Exercise description - Please take the entries below from the first line through the line containing "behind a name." and repeat them exactly, leaving out everything after.

-*-*-

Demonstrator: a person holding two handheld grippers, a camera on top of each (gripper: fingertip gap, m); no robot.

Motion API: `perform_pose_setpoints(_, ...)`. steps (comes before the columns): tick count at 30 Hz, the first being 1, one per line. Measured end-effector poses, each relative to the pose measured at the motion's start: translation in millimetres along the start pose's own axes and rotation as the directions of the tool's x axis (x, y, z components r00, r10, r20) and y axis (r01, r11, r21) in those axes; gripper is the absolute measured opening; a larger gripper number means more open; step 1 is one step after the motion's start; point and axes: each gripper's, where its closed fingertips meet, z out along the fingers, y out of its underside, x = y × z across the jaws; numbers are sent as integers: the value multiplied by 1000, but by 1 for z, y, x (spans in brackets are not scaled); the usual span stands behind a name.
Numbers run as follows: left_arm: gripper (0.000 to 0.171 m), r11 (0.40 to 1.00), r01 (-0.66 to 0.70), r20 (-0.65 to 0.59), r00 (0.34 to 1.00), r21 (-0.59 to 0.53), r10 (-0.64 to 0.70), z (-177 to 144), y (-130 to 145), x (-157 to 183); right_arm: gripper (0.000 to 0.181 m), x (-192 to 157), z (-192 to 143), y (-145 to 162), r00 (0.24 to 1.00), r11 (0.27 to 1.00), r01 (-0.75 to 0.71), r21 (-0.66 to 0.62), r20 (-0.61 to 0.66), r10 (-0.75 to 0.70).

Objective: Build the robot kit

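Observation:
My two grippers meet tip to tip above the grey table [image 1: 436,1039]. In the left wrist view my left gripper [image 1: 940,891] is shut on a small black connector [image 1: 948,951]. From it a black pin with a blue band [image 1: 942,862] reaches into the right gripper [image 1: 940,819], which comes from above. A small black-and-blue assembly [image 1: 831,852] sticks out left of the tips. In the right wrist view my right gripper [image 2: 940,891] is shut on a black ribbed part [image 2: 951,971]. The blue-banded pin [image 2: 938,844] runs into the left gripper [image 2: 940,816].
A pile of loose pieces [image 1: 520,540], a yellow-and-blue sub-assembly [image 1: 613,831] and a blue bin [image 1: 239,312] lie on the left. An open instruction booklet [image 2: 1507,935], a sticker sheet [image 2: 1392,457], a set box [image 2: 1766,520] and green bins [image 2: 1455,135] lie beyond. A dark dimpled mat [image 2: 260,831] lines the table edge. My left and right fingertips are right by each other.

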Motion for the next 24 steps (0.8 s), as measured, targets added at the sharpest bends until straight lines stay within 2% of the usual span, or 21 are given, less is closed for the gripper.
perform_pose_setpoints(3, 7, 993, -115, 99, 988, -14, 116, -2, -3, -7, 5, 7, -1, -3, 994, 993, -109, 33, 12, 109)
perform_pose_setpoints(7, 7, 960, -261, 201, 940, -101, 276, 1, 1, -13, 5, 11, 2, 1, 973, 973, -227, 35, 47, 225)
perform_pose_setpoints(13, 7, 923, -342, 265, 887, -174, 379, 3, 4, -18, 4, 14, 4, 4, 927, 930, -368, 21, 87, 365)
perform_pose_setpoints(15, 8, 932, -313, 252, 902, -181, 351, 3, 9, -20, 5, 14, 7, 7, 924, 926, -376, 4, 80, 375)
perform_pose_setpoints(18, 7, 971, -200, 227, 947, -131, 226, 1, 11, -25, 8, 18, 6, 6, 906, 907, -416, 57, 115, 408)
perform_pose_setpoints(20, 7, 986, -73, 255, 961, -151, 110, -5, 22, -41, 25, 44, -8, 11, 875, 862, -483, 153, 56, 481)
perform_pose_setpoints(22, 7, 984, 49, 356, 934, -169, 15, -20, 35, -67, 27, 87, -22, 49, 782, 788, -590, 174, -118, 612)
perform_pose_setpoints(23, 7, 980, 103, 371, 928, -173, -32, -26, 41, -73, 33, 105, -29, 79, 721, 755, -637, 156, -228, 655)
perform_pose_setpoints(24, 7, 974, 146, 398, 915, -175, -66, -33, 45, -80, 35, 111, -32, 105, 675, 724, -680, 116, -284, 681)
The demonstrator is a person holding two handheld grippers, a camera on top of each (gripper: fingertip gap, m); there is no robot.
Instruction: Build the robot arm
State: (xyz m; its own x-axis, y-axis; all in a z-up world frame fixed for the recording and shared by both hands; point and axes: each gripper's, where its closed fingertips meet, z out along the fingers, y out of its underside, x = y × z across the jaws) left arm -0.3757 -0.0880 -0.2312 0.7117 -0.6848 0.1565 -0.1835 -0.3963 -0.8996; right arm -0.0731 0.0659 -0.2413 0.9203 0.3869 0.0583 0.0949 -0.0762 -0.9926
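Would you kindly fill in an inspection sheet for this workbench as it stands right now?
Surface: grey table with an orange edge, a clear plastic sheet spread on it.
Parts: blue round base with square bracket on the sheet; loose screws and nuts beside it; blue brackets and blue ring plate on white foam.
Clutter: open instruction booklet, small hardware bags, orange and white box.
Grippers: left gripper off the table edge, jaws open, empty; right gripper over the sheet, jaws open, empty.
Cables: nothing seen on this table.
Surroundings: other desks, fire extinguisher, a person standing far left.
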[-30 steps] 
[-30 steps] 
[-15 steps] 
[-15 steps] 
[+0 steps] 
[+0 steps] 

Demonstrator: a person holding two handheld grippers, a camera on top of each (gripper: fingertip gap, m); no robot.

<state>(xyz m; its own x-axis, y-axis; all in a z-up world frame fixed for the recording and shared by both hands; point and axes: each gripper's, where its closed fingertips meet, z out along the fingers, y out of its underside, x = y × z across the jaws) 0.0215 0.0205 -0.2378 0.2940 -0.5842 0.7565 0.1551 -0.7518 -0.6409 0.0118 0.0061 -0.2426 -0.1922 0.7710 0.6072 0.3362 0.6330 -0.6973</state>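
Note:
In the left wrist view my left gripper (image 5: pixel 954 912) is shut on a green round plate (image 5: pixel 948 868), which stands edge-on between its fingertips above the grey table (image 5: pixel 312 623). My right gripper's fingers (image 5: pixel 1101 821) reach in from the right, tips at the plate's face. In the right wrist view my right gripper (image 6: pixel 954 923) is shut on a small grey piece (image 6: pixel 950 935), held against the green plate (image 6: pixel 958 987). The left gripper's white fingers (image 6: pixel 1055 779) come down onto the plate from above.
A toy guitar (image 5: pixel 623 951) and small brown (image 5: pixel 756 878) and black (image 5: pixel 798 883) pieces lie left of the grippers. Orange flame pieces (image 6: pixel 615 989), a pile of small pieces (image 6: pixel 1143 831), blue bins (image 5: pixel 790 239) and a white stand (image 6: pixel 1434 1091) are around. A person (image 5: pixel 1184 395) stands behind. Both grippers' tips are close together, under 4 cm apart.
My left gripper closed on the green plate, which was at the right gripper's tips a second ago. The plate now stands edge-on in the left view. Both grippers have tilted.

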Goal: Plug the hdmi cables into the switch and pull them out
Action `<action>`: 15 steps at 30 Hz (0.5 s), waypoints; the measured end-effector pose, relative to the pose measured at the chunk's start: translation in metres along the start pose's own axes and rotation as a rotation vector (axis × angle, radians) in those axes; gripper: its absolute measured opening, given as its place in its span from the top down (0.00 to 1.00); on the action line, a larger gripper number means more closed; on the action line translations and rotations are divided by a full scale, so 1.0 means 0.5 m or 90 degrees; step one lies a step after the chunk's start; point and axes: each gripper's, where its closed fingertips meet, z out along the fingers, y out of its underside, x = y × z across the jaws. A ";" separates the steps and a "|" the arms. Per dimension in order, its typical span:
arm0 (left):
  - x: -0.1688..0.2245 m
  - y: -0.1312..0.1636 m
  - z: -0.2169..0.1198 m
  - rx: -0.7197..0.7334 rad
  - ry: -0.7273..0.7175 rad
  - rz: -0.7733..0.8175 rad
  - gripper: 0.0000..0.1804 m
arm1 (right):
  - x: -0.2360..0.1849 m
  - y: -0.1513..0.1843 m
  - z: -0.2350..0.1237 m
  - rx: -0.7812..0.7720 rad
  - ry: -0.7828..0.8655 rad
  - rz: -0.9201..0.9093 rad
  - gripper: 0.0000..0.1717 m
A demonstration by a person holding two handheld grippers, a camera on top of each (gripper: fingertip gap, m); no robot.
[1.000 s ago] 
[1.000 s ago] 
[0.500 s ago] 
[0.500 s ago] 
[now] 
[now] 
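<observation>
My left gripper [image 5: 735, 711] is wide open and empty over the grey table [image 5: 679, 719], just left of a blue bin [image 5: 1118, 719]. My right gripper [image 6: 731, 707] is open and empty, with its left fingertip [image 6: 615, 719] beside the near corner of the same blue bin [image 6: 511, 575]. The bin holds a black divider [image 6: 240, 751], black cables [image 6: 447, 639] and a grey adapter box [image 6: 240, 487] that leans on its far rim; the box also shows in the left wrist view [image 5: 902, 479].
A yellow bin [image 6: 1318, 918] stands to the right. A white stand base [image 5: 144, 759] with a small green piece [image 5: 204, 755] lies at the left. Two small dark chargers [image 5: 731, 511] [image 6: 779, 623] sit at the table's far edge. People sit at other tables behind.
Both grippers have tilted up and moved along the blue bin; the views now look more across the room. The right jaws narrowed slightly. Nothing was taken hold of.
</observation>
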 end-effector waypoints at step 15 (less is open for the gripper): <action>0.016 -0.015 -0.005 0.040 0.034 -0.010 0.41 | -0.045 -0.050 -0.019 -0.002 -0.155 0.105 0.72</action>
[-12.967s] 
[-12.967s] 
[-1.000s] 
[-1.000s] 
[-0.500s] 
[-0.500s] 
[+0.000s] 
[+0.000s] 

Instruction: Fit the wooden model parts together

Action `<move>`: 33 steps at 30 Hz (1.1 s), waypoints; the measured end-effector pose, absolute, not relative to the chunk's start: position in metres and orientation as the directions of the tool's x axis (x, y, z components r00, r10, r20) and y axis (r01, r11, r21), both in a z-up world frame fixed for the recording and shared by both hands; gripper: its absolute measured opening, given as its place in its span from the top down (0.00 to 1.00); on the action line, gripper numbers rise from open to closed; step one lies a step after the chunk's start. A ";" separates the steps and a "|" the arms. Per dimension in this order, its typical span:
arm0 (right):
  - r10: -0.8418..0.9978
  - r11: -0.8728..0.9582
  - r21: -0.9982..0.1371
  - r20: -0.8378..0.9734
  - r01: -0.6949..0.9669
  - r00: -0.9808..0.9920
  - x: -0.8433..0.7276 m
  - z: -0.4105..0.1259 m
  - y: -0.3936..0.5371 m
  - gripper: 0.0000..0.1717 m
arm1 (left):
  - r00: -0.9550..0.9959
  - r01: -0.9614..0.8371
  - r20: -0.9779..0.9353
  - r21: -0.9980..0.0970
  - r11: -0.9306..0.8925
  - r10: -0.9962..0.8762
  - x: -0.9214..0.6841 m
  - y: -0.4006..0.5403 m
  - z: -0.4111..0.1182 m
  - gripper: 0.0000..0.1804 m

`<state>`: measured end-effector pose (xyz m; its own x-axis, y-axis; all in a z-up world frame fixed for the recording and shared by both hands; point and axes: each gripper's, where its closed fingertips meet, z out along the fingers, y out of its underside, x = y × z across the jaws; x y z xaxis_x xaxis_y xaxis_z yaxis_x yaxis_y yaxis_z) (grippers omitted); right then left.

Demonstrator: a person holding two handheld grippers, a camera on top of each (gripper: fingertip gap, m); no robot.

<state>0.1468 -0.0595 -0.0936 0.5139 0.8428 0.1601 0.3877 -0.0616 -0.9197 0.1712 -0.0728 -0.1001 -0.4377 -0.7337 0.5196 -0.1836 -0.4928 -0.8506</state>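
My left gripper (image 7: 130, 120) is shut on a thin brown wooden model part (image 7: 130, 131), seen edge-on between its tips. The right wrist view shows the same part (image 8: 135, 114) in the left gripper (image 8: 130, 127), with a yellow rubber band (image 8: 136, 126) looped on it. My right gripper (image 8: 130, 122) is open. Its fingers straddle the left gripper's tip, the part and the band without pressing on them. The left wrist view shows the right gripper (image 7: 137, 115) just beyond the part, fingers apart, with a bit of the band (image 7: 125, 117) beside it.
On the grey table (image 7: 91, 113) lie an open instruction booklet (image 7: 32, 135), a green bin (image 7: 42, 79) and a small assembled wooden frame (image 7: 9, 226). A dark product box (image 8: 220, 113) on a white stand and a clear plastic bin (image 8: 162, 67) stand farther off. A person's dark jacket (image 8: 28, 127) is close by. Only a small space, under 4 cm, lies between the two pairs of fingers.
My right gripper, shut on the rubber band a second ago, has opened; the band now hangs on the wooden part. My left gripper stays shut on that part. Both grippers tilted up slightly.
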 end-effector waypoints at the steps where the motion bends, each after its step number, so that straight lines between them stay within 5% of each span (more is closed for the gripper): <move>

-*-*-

Reply -
Demonstrator: a person holding two handheld grippers, a camera on top of each (gripper: fingertip gap, m); no robot.

Motion API: `perform_pose_setpoints(_, ...)`. steps (comes before the columns): tick count at 30 Hz, the first being 1, one per line. Measured end-effector poses, each relative to the pose measured at the motion's start: translation in millimetres along the start pose's own axes and rotation as the directions of the tool's x axis (x, y, z components r00, r10, r20) and y axis (r01, r11, r21) in those axes; gripper is the absolute measured opening; a larger gripper number means more open; step 1 is one step after the motion's start; point and axes: each gripper's, where its closed fingertips meet, z out along the fingers, y out of its underside, x = y × z across the jaws; numbers are sent as integers: the value multiplied by 1000, but by 1 for z, y, x (spans in brackets are not scaled); the usual span stands behind a name.

The requested output has been produced.